Lo hace: cierra los ojos y piensa en toda clase de cosas, en Malcolm y en Maury el bobo y en el faro desde el que podía contemplarse la inmensidad del océano, y se imagina volando por encima de aquel océano y viéndolo extenderse debajo de ella más y más allá, mientras pasa casi rozando por la superficie y va más y más rápido hasta que la velocidad lo emborrona todo y las palabras arriba y abajo dejan de tener ningún significado, y el aire se espesa y solidifica a su alrededor, y el rostro de Dios está justo ahí, levantando el morro hacia ella, y amén, dice amén, amén, amén…
Oye el disparo, y hay algo que no encaja, porque Temple sabe que no debería oír nada. Pero la cabeza no le funciona bien, y empieza a sudar copiosamente, y una parte de su mente sigue volando sobre la superficie del océano, y abre los ojos y ve ante ella a Moses Todd, que deja caer al suelo la pistola y se agarra el hombro del que brota la sangre marrón que le corre entre los dedos.
—Hijo de perra —dice empezando a retroceder y a apartarse de ella.

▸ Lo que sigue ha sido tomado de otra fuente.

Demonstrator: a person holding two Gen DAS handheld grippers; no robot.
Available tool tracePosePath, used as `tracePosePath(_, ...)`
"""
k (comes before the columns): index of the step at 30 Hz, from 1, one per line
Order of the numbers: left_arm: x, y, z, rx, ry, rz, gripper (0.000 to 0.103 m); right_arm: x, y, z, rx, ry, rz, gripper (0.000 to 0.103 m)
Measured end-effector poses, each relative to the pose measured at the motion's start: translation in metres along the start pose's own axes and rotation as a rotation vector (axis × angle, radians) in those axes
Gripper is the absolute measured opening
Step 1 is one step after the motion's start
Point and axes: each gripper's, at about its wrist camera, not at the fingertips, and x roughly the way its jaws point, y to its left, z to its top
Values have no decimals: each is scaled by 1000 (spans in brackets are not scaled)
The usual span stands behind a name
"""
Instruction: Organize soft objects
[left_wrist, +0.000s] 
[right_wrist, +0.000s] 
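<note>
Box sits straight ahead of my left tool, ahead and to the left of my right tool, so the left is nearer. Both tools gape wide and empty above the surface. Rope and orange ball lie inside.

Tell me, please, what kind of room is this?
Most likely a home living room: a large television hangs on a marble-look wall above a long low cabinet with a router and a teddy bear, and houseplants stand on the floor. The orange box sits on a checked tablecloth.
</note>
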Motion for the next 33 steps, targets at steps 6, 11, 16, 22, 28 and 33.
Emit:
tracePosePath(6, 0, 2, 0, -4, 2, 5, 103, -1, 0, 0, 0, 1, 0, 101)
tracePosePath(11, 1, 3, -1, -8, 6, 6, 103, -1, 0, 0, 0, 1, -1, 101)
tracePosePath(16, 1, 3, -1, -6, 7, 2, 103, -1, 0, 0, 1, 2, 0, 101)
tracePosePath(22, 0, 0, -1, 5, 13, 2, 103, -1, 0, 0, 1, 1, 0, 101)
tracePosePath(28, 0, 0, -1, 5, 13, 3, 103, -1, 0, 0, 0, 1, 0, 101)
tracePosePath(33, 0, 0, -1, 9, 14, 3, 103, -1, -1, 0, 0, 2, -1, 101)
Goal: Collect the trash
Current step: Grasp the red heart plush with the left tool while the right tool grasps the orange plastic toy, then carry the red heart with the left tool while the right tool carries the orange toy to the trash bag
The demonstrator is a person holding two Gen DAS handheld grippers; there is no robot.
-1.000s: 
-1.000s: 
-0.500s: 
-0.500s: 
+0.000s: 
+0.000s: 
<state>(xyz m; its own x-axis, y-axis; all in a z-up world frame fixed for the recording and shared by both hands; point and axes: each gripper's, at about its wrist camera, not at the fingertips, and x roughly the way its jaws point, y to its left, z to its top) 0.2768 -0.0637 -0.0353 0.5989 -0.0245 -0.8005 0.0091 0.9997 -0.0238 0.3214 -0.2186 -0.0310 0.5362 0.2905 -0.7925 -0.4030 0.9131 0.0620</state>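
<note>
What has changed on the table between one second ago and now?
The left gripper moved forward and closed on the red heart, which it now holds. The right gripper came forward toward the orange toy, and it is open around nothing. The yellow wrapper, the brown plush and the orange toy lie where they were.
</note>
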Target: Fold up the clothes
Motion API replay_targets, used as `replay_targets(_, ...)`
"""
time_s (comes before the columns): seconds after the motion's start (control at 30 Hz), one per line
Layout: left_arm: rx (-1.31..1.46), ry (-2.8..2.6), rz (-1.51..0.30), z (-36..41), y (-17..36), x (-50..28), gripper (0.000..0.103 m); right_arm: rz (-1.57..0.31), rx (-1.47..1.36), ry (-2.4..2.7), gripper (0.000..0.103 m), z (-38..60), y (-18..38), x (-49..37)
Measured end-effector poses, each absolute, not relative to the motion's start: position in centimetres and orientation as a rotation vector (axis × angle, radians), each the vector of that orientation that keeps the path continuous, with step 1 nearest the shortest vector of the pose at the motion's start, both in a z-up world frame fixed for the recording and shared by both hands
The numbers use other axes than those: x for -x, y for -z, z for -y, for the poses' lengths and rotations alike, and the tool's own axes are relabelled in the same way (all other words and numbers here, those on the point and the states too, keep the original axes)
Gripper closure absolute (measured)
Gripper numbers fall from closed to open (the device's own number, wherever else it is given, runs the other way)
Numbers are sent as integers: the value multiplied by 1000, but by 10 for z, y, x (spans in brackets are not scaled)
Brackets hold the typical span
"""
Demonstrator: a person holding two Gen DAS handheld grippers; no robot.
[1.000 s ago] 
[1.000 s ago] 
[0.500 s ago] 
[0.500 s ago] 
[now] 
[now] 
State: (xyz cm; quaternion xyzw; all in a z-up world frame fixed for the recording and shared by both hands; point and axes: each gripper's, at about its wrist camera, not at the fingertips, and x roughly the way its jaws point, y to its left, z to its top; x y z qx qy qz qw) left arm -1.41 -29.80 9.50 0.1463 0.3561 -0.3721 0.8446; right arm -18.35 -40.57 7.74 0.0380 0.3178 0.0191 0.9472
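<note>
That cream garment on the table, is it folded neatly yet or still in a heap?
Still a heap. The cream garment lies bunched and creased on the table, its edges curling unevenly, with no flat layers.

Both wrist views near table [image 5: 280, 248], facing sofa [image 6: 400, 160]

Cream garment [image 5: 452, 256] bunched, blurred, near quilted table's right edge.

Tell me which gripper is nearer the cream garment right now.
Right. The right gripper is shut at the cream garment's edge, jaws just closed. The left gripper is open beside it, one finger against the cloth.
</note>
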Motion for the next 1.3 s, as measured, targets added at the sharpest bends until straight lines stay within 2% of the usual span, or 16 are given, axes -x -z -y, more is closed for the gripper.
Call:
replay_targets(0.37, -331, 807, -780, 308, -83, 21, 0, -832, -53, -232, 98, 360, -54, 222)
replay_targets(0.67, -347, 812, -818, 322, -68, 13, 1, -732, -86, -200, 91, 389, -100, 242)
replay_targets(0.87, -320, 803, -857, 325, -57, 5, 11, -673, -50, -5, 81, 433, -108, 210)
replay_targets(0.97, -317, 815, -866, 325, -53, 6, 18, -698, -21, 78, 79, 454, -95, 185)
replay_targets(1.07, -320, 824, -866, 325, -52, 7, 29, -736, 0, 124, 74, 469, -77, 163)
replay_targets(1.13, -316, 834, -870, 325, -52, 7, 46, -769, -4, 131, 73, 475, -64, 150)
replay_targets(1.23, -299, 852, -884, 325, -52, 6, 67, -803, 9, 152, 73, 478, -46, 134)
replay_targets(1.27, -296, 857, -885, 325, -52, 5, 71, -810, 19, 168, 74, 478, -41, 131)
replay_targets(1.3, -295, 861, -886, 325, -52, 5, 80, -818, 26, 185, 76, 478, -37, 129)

Entonces, saliendo de detrás, aparecen unas cuantas siluetas, deben de ser seis o siete, grandes y contrahechas, que se mueven a su alrededor y derriban a Moses Todd al suelo, donde él sigue gritando hijo de perra, hijo de perra, hasta que ella respira tan hondo que se le aparecen pequeñas explosiones de luz en los ojos, y se deja caer al suelo y se pregunta cuándo morirá realmente, porque ya está horriblemente cansada, horriblemente cansada, y Moses Todd tiene razón: ella ha contraído deudas con el mundo perfecto, y siente que ya lleva demasiado tiempo dando largas a su acreedor.
En el interior del ayuntamiento hay filas de mesas de escritorio esparcidas entre desechos de distintas épocas: portarretratos, jarras llenas de bolígrafos, polvorientas pantallas de ordenador, tiestos de cerámica con plantas de largos sarmientos muertas hace tiempo, cuyos secos zarcillos reptaron por los alféizares. Aquí y allá, por los ficheros, hay manchas de sangre seca, entre negra y marrón.
La pantalla de uno de los monitores de ordenador está rota y empotrada en ella aparece, sonriente, con gafas, la cabeza vieja y reseca de un hombre.
A Temple se la llevan a la parte de atrás del edificio, atravesando un par de puertas de vaivén y bajando por una escalera de mármol que lleva al sótano, una gran estancia en cuya pared trasera hay una serie de cinco o seis celdas. Arrimadas contra otra pared hay dos mesas destinadas a trabajar de pie sobre ellas, llenas de instrumentos de laboratorio que se mantienen en precario equilibrio, del tipo de lo que ha visto en laboratorios de meta clandestinos, pero no exactamente igual. En medio del sótano hay una mesa de metal con un reborde alto y un canalito de drenaje. Parecería una mesa de autopsias si no fuera porque está llena de improvisadas correas destinadas a sujetar el cuerpo. Y junto a la mesa de autopsias hay algo que parece una silla de dentista. El suelo de linóleo tiene pellejos de sangre reseca incrustados.
La introducen en una de las celdas y cierran la puerta de barrotes de hierro.
Temple cae de rodillas y se sube con esfuerzo a un viejo catre que está arrimado a la pared. Oye ruidos de movimiento, y gruñidos. Una de las celdas está abarrotada de pellejos que se mueven unos alrededor de otros como animales inquietos.
En la pared de su celda hay una ventana rectangular enrejada que llega hasta el techo. Temple contempla la luz que penetra por ella, y le entra sueño. El cristal de la ventana es opaco de puro mugriento, y está resquebrajado. Falta una cuña de cristal. A través de esa diminuta abertura, ve la luz del sol, limpia y brillante.
Dios le llega a uno hasta en un sótano, y al final no puede mantener los ojos abiertos.